Required work
The result should be an exact copy of the data, free of pictures.

======== Data extract

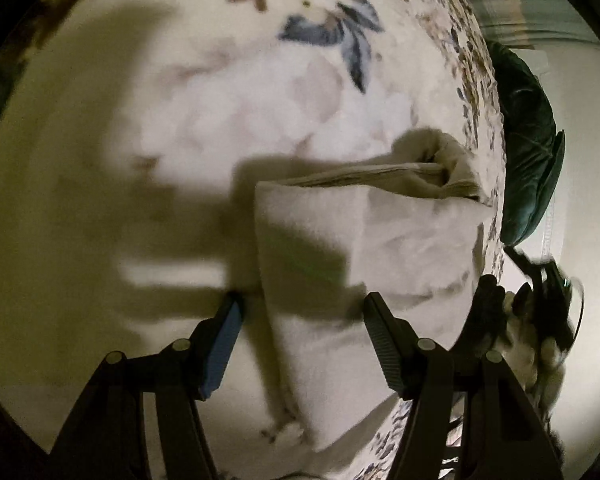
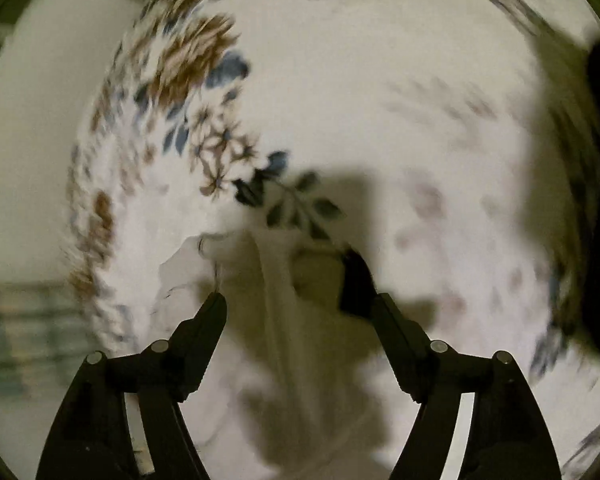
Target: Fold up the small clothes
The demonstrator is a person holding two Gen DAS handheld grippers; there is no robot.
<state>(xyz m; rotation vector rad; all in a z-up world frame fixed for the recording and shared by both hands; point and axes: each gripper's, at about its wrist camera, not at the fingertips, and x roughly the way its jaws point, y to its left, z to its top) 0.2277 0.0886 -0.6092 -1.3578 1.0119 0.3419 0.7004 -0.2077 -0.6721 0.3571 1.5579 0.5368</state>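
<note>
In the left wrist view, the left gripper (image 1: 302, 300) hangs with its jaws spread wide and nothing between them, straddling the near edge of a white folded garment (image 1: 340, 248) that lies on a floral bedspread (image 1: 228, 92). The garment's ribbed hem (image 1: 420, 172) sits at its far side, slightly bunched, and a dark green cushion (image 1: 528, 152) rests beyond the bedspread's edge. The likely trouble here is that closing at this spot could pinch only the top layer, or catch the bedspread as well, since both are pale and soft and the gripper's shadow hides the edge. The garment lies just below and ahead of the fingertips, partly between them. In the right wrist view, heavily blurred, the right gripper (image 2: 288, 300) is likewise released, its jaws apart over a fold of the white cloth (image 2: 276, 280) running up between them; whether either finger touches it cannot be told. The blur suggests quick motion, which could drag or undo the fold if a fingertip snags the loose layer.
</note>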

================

Solution below
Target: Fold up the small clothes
The demonstrator is a person holding two Gen DAS handheld grippers; there is no robot.
<state>(xyz m; rotation vector rad; all in a z-up world frame fixed for the recording and shared by both hands; point and axes: each gripper's, at about its wrist camera, not at the fingertips, and x roughly the way its jaws point, y to its left, z to its top) 0.2277 0.0886 -0.6092 -1.3578 1.0119 0.3419 0.7004 -0.2077 -0.6721 0.3571 1.5579 0.5368</state>
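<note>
In the left wrist view, the left gripper (image 1: 302, 300) hangs with its jaws spread wide and nothing between them, straddling the near edge of a white folded garment (image 1: 340, 248) that lies on a floral bedspread (image 1: 228, 92). The garment's ribbed hem (image 1: 420, 172) sits at its far side, slightly bunched, and a dark green cushion (image 1: 528, 152) rests beyond the bedspread's edge. The likely trouble here is that closing at this spot could pinch only the top layer, or catch the bedspread as well, since both are pale and soft and the gripper's shadow hides the edge. The garment lies just below and ahead of the fingertips, partly between them. In the right wrist view, heavily blurred, the right gripper (image 2: 288, 300) is likewise released, its jaws apart over a fold of the white cloth (image 2: 276, 280) running up between them; whether either finger touches it cannot be told. The blur suggests quick motion, which could drag or undo the fold if a fingertip snags the loose layer.
</note>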

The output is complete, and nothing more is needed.